### [Exercise instructions]
The answer must be a single number: how many lines of the entries below include "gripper".
===
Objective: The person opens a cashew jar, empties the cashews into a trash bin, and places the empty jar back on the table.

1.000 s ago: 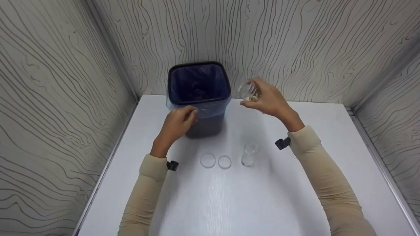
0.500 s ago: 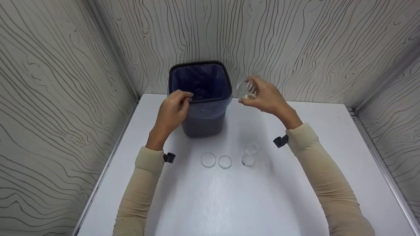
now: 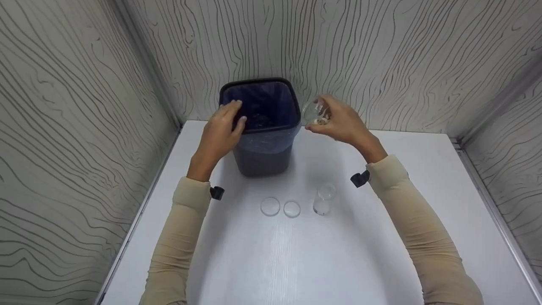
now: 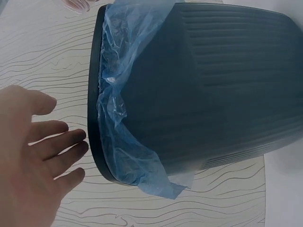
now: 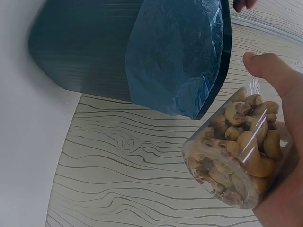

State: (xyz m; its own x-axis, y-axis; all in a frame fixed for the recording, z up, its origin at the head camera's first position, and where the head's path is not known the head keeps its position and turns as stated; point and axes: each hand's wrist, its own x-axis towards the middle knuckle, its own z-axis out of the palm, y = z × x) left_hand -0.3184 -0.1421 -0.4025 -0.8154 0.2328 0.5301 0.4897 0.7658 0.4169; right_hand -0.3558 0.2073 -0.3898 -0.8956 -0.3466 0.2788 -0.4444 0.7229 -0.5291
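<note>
My left hand (image 3: 217,134) is over the near left corner of a dark bin (image 3: 264,161), its fingers loosely extended and holding nothing. In the left wrist view its fingertips are close to the black rim (image 4: 94,80). My right hand (image 3: 345,123) grips a clear jar (image 5: 232,151) tilted on its side, mouth toward the bin. Cashew-like nuts (image 5: 258,142) with brownish bits fill much of it. The jar is just right of the bin's rim in the head view. A blue bag (image 5: 175,61) lines the bin and folds down outside it.
Two clear round lids (image 3: 270,206) lie on the white table (image 3: 275,262) in front of the bin. To their right is another clear jar (image 3: 322,205). Patterned panels (image 3: 381,63) enclose the table's back and sides.
My left hand has moved up and forward from the bin's front to its left rim, and its pinched fingers have spread. My right hand has shifted slightly left with the tilted jar.
</note>
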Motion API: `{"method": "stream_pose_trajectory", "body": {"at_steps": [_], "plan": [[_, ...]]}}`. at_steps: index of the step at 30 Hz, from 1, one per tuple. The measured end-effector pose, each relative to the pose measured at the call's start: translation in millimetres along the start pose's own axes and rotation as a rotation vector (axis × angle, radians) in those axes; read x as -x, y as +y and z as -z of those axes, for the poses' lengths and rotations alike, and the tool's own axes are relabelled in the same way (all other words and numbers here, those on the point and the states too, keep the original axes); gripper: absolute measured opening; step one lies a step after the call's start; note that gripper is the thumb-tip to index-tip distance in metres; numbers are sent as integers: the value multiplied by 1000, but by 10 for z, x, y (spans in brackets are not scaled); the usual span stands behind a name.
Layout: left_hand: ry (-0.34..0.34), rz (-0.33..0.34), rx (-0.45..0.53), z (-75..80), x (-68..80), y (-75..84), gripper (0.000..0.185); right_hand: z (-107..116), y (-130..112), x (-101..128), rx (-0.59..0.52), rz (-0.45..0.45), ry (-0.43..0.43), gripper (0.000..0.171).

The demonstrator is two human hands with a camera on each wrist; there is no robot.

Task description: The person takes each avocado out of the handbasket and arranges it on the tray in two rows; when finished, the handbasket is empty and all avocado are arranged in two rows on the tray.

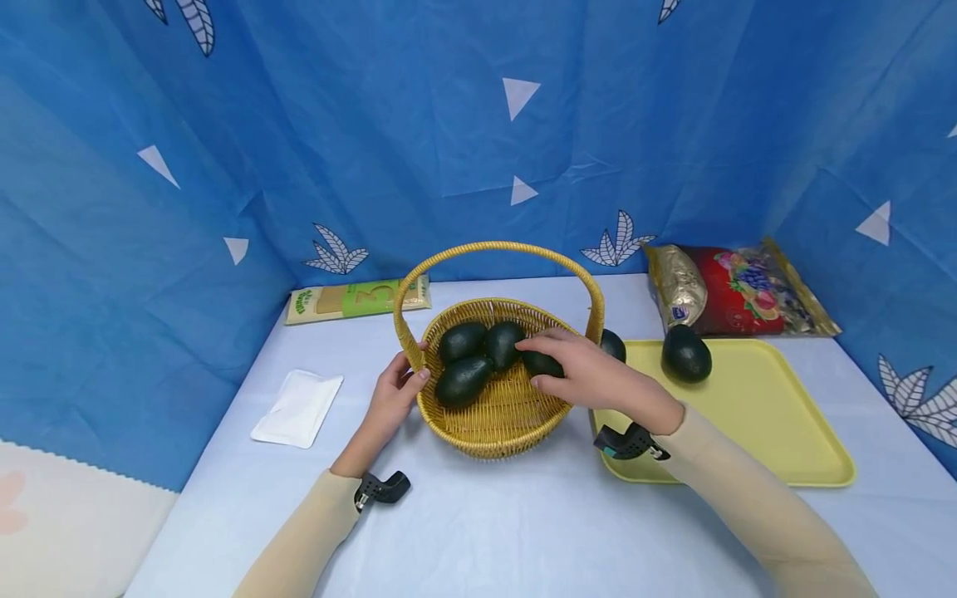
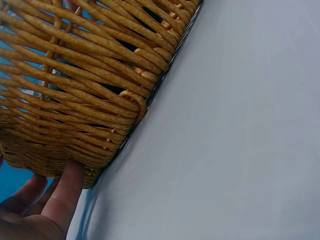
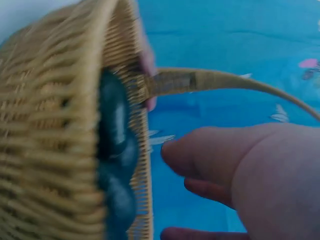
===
### [Response area]
2